Les situations d’abus sont en partie liées à la possibilité d’obtenir plusieurs prescriptions simultanées issues de différents prescripteurs par la pratique du nomadisme médical (« doctor shopping »). Pour évaluer et détecter l’abus, il est donc nécessaire de développer des méthodes spécifiques pour mettre en évidence des sujets ou groupes de sujets à partir des caractéristiques telles que le nombre de médecins consultés, nombre de pharmacies visitées, nombre total de délivrances et quantité de médicaments reçus par le patient.

La détection de signaux concernant la procuration aberrante de ces médicaments pourra se faire au niveau de la prescription et/ou délivrance des médicaments à condition que les informations de prescriptions soient disponibles en temps réel. L’efficacité d’un système destiné à la surveillance des prescriptions électroniques n’est pas directement liée à l’interconnexion des lieux finaux de délivrance,  elle dépend surtout du partage des données, de leur consistance et de leur disponibilité immédiate par l’intermédiaire d’une accessibilité facile.

Néanmoins, actuellement la base légale est lacuneuse et le règlement grand-ducal en relation avec le DSP - qui va probablement entrer en procédure au dernier trimestre 2016 -  ne pourra pas clarifier toutes les questions ouvertes.
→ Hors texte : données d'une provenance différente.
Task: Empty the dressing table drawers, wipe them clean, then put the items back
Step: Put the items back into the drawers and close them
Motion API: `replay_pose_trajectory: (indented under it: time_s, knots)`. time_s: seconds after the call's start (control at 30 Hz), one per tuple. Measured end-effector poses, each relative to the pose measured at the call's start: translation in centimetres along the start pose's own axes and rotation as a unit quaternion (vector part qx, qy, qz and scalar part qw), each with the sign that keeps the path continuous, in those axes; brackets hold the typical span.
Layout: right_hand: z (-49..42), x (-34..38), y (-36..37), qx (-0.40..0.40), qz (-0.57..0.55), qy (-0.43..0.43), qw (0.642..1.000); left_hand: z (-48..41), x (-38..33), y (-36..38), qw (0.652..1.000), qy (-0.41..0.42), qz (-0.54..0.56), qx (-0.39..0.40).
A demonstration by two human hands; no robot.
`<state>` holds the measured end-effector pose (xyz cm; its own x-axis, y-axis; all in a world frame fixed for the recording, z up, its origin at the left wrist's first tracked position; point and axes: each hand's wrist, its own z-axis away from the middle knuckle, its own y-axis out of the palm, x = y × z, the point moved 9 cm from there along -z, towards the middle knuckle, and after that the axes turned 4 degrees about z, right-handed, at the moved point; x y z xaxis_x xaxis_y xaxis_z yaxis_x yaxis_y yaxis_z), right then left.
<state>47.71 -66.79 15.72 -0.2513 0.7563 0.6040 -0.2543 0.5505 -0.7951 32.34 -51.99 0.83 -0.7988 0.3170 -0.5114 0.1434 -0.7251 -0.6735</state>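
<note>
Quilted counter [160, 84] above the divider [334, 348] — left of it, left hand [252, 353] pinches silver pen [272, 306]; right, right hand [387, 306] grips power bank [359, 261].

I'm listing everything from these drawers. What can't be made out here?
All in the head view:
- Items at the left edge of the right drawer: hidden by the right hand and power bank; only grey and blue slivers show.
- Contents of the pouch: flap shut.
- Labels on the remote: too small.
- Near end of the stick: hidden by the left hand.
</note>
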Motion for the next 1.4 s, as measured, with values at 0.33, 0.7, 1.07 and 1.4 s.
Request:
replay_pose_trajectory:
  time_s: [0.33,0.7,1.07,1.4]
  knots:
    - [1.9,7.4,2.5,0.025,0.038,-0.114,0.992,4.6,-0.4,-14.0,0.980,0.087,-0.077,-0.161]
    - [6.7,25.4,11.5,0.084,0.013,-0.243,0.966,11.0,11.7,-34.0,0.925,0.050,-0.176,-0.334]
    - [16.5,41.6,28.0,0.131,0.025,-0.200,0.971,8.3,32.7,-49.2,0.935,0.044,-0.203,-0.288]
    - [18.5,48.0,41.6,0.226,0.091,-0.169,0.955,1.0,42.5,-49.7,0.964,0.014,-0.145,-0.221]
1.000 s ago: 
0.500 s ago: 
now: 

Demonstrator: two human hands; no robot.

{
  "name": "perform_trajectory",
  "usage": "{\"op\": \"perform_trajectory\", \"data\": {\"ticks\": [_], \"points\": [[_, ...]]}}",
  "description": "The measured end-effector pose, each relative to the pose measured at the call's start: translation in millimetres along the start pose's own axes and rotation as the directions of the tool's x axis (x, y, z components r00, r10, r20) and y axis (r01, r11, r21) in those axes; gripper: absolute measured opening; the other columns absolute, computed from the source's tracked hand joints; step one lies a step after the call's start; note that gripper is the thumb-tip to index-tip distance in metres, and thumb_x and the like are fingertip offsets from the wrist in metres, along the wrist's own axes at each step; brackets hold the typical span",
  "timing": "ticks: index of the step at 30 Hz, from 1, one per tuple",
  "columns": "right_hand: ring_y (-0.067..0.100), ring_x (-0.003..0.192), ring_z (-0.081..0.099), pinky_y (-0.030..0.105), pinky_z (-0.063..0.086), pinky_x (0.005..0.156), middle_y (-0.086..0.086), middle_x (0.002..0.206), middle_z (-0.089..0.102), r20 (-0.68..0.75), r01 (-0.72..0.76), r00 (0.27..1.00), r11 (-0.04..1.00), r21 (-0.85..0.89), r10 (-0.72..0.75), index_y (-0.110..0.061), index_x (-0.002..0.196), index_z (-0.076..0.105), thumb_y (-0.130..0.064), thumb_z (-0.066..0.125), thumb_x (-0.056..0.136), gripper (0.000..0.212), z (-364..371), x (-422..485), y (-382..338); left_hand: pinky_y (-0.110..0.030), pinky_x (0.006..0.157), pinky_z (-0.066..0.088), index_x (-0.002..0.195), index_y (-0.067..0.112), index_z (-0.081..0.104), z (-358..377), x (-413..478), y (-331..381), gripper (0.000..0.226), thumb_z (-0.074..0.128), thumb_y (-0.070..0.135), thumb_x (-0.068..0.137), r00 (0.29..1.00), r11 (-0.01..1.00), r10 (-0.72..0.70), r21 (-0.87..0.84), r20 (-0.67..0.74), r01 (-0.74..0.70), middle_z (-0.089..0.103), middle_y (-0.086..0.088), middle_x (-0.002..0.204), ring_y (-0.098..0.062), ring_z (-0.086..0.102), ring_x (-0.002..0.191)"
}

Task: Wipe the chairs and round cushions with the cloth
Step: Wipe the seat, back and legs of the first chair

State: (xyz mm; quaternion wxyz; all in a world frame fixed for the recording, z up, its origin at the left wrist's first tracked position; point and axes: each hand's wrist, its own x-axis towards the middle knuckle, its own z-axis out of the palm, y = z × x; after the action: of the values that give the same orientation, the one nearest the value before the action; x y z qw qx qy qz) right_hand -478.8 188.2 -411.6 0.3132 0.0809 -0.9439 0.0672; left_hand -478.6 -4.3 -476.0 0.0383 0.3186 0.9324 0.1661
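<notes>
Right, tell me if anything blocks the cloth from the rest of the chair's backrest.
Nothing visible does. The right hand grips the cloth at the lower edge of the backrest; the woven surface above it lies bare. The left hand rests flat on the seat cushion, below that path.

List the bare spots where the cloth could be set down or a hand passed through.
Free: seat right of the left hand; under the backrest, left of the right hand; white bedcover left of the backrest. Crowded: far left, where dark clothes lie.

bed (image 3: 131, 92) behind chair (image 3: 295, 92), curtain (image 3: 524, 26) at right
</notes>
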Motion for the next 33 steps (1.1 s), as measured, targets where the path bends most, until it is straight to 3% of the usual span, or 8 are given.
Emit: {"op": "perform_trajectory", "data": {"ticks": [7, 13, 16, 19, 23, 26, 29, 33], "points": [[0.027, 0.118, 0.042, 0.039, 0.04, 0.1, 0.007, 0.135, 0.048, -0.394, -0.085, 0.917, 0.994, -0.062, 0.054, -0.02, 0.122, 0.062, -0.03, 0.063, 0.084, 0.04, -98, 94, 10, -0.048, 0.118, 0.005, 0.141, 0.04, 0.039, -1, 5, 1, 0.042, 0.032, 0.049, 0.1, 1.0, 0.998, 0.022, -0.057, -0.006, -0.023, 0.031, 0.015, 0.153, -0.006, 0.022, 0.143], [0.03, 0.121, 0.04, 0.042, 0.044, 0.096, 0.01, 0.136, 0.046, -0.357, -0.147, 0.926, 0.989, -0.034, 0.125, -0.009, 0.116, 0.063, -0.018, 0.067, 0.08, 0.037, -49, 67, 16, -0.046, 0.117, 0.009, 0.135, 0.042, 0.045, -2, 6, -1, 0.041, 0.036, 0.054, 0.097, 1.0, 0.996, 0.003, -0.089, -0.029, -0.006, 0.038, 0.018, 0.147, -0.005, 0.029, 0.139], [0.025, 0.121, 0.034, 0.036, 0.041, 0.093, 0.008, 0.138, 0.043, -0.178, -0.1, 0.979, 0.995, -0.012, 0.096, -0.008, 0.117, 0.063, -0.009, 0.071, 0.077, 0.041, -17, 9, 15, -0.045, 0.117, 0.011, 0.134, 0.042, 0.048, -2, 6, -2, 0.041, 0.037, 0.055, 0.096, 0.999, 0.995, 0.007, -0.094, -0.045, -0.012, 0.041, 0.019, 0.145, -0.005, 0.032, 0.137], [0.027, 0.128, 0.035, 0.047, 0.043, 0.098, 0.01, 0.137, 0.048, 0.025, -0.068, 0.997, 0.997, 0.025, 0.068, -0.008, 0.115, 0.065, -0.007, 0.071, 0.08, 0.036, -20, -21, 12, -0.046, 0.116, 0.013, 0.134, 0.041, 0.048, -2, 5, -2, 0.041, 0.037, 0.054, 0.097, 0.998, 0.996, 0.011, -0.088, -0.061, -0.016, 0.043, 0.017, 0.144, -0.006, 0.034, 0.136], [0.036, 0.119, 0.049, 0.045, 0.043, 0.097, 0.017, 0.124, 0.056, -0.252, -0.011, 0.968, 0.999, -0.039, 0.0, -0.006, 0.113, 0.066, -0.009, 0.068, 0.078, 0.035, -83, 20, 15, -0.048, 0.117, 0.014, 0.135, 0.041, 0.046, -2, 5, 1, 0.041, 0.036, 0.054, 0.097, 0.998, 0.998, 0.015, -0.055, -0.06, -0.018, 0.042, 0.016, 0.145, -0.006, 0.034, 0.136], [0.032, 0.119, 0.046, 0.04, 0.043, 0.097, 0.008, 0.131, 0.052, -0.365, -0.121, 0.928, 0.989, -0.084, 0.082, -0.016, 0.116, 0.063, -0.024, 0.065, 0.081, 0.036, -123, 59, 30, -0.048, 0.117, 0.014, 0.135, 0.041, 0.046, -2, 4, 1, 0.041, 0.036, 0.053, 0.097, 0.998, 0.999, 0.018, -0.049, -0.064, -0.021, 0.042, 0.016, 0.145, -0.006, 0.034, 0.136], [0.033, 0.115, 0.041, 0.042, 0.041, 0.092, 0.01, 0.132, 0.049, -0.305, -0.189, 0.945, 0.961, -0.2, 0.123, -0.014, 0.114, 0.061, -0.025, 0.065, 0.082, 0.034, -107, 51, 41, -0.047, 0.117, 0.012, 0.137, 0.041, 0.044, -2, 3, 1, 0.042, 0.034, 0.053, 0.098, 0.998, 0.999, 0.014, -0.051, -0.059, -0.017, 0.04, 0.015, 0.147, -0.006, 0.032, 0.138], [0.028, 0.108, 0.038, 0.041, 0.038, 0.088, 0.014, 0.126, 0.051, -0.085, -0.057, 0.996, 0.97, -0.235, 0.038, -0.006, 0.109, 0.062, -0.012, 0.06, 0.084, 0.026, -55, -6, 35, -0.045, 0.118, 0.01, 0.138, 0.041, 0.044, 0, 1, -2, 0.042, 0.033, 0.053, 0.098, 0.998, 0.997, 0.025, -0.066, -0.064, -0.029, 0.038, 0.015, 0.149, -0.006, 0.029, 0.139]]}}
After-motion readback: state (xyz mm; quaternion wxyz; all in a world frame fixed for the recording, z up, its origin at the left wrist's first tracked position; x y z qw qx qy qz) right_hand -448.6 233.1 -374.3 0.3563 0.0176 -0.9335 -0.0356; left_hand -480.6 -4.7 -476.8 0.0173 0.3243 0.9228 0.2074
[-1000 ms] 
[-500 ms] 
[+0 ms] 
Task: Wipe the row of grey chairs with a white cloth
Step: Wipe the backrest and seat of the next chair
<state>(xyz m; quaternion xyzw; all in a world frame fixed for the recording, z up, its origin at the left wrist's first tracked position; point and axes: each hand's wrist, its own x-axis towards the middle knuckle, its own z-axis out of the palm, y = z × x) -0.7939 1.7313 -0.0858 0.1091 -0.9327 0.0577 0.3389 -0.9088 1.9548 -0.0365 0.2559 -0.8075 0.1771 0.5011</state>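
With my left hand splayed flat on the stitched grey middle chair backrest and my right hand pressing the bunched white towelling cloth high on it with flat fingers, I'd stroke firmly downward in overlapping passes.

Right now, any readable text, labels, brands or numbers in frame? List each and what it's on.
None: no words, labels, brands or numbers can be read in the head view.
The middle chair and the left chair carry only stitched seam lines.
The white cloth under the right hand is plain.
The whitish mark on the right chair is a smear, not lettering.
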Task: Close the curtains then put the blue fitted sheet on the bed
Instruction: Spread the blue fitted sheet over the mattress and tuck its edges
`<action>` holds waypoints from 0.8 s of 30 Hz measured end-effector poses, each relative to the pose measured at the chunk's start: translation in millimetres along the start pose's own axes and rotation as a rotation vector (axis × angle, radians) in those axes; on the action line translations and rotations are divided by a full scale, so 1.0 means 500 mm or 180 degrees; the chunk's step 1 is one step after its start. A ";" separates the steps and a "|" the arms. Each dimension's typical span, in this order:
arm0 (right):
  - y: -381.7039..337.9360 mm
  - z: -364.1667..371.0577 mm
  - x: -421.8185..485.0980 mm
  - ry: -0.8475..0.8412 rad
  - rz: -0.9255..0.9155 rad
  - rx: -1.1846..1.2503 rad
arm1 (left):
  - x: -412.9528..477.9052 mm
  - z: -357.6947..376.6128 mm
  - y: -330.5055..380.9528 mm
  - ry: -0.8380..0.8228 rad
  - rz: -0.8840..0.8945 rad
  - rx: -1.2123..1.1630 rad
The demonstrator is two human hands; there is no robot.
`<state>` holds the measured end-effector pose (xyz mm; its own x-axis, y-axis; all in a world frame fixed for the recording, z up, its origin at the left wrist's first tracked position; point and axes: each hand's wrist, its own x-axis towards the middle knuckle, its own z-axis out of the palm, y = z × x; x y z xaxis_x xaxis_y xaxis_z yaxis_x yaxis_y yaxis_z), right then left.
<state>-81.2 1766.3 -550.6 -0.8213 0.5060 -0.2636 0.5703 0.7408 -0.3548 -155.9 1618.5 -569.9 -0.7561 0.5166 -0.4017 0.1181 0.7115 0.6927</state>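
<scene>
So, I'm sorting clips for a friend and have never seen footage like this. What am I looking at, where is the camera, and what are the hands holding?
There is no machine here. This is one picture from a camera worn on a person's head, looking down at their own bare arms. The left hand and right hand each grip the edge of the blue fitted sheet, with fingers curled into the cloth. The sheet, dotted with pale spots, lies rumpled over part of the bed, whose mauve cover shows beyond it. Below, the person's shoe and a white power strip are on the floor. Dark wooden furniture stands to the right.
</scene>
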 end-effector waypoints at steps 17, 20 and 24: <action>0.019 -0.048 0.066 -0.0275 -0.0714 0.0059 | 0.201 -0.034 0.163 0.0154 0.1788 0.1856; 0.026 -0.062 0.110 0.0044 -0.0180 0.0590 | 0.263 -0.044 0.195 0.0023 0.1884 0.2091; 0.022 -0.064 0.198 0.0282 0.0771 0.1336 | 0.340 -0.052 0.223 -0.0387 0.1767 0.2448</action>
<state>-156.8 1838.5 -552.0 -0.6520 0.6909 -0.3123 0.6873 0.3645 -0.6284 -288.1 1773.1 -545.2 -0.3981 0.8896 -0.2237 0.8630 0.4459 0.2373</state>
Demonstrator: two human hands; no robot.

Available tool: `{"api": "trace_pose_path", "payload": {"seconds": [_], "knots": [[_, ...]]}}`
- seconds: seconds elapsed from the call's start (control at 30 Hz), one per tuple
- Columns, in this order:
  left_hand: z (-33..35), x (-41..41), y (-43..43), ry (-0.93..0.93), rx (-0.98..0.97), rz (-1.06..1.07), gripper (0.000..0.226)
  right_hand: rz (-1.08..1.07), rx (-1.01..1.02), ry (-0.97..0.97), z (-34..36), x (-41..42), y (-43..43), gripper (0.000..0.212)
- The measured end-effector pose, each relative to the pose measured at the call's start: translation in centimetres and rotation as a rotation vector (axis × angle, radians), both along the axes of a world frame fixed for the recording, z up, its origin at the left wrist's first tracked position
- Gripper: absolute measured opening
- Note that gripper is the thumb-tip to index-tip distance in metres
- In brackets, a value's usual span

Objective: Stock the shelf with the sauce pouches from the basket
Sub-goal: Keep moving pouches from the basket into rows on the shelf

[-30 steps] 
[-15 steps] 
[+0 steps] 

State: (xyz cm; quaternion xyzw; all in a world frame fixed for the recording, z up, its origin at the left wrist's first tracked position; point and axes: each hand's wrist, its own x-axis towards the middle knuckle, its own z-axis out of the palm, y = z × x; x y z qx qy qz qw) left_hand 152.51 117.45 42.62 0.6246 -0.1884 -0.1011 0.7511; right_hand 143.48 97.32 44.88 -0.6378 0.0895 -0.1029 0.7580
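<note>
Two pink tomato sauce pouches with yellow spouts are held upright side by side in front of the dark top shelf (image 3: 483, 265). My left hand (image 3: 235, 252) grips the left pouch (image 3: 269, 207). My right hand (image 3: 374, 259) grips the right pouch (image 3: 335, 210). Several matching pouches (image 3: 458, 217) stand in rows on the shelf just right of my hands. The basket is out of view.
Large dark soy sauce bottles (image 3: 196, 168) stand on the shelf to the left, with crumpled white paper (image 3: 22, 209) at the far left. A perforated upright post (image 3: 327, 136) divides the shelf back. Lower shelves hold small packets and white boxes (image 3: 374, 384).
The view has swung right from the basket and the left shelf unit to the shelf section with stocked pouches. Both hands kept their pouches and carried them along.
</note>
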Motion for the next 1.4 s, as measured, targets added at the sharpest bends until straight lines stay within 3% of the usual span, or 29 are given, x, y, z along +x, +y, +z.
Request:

Les questions qu’il reste à résoudre dans ce cadre seraient notamment les suivantes:

  • Avant de discuter de l’échange et de l’accessibilité de données entre pharmaciens ne faudrait-il pas instaurer un tel échange entre médecins prescripteurs, resp. veiller à l’application du dispositif du médecin référent tel que modifié pour éviter au mieux la surconsommation chez des patients à polymorbidités?
  • Comment faut-il traiter des patients qui n’ont pas de DSP ?
  • Est-ce que l’alimentation du DSP et la consultation de son contenu seront obligatoires pour les médecins et pour les pharmaciens, et, le cas échéant, pour quelles données ?
  • Est-ce que le pharmacien a le droit de refuser la délivrance d’un médicament prescrit par un médecin ?

En conclusion, on peut constater que certains préalables comme le dispositif du médecin référent, la création d’une base de données accessible par tous les prestataires de soins, la mise en œuvre du dossier de soins partagé existent ou sont en voie d’élaboration avec comme un des objectifs une médication plus appropriée des patients, mais sans que pour autant il soit à l’heure actuelle clair à qui incombera en fin de compte le devoir de surveiller une médication appropriée.